The long-running stand-off between Tesco and unions stems from the retailer’s plan to change terms, including guaranteed overtime, for around 300 staff still on pre-1996 contracts. Tesco has said these older contracts no longer met its needs, such as Sunday or late-night opening, meaning it has too many of its staff rostered during its quietest days.
However, the union Mandate has argued that workers affected by the changes would see their pay cut by between 15-35% with compensation being offered by Tesco deemed as unacceptable.
Amid threats of staff going on strike at 70 Tesco stores where the pre-1996 workers are employed, both sides last week agreed to try and resolve the dispute after an invitation to talks at the Workplace Relations Commission. However, the talks broke down yesterday after failure to reach an agreement.
Mandate said the planned strikes will now go-ahead tomorrow with its aim to close the 70 affected stores. The union, which represents 95% of staff at Tesco Ireland, said nobody except managers would go to work at the stores.
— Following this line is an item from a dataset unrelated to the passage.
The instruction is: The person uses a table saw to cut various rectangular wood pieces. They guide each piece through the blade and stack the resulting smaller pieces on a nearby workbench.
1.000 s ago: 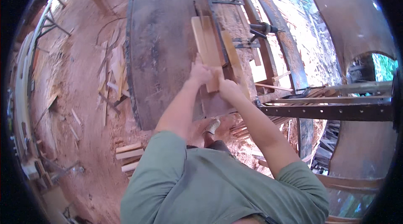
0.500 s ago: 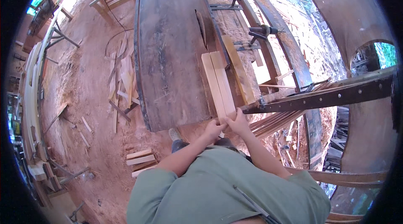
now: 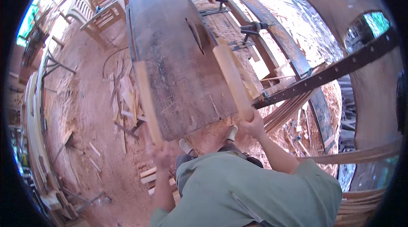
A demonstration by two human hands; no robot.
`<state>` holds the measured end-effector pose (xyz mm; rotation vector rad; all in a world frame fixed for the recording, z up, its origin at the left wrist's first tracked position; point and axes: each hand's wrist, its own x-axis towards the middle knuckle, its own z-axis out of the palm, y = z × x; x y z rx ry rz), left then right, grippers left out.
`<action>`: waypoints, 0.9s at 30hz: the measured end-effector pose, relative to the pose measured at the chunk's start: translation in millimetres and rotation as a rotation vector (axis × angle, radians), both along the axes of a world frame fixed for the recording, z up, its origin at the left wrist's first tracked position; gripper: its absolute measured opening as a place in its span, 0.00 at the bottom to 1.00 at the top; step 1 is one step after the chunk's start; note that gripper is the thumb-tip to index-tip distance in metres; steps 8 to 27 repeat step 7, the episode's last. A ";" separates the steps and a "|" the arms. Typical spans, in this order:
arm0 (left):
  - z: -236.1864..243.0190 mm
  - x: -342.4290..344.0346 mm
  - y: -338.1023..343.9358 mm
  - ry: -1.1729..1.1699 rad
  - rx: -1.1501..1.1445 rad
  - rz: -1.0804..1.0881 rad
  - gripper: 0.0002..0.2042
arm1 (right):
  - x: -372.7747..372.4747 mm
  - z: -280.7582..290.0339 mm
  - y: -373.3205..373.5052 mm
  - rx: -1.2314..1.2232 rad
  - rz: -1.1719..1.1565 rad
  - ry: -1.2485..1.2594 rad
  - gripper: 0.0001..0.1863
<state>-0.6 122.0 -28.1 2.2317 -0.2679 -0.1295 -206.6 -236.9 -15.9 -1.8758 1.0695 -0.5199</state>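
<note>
My left hand (image 3: 160, 154), smeared by motion, is closed round the near end of a pale wooden strip (image 3: 147, 103). That strip lies along the left edge of the dark saw table (image 3: 174, 82). My right hand (image 3: 253, 124) grips the near end of a second wooden strip (image 3: 233, 81), which slants over the right part of the table. Ahead of this strip, a circular saw blade (image 3: 195, 35) stands up through a slot, beside a long fence (image 3: 203, 19). Another wooden piece (image 3: 247, 78) is partly hidden just right of the right-hand strip.
Clamps (image 3: 253, 28) sit on the frame right of the fence. A dark perforated beam (image 3: 331, 69) juts in from the right. Several cut pieces (image 3: 148, 177) lie by my left forearm. Scrap wood (image 3: 127, 91) litters the dusty floor, and wooden chairs (image 3: 100, 12) stand far left.
The two strips lay side by side in both hands. Now they are apart: my left hand has carried one leftward, and my right hand has shifted slightly right with the other.
</note>
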 end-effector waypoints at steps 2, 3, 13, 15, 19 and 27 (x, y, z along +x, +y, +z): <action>0.7 48.8 27.2 -0.206 0.159 -0.008 0.11 | 14.2 4.3 -18.9 -0.039 0.004 -0.014 0.28; 1.8 75.0 33.9 -0.202 0.144 0.036 0.13 | 24.5 7.0 -31.1 -0.108 -0.017 0.003 0.28; 15.5 149.6 58.7 -0.215 0.329 0.005 0.26 | 52.2 22.7 -75.3 -0.004 0.030 -0.005 0.30; 15.5 149.6 58.7 -0.215 0.329 0.005 0.26 | 52.2 22.7 -75.3 -0.004 0.030 -0.005 0.30; 15.5 149.6 58.7 -0.215 0.329 0.005 0.26 | 52.2 22.7 -75.3 -0.004 0.030 -0.005 0.30; 15.5 149.6 58.7 -0.215 0.329 0.005 0.26 | 52.2 22.7 -75.3 -0.004 0.030 -0.005 0.30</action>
However, Tesco said its stores and online service would open for business as normal with reports suggesting it may hire temporary staff.
Mandate general-secretary John Douglas said that after 14 hours of talks at the Workplace Relations Commission it had not been possible to reach agreement and that he expected Tesco to act on its plan to impose the cuts on the long-serving staff. He said Tesco management had failed to provide any evidence to justify the cuts, adding: “It is one of the most profitable retailers in the world that has suddenly decided it does not want its longest-serving workers and wants to get rid of them.”
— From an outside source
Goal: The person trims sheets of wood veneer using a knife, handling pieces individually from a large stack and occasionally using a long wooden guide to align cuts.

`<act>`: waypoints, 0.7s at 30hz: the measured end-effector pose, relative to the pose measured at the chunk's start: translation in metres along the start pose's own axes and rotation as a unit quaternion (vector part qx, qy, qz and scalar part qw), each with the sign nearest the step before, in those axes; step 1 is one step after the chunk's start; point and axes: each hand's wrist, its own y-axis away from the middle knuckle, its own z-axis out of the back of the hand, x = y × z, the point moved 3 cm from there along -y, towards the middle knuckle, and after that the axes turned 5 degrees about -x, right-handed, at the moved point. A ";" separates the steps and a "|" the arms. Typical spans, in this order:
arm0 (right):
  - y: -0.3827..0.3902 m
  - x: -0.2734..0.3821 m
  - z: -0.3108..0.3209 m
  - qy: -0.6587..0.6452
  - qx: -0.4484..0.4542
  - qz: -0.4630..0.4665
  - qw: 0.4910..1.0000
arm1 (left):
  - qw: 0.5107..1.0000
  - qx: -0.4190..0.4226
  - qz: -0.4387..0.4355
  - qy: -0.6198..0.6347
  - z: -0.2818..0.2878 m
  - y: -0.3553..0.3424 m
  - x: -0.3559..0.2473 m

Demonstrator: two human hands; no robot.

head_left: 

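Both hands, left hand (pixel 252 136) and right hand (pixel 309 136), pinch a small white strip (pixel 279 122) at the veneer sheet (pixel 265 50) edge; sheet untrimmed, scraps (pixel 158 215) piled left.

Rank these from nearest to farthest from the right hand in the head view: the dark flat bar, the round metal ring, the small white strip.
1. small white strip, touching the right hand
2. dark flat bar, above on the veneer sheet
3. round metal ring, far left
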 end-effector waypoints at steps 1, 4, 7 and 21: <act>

Mandate said the strike would go on until the dispute was resolved by Tesco either going to the Labour Court or halting the cuts.
Meanwhile, Tesco said it had not made a decision on a new date to implement the changes, accusing Mandate of acting outside its mandate for strike action. A spokeswoman for Tesco said its management tabled new proposals at the Workplace Relations Commission which Mandate rejected without giving members the opportunity to vote on them.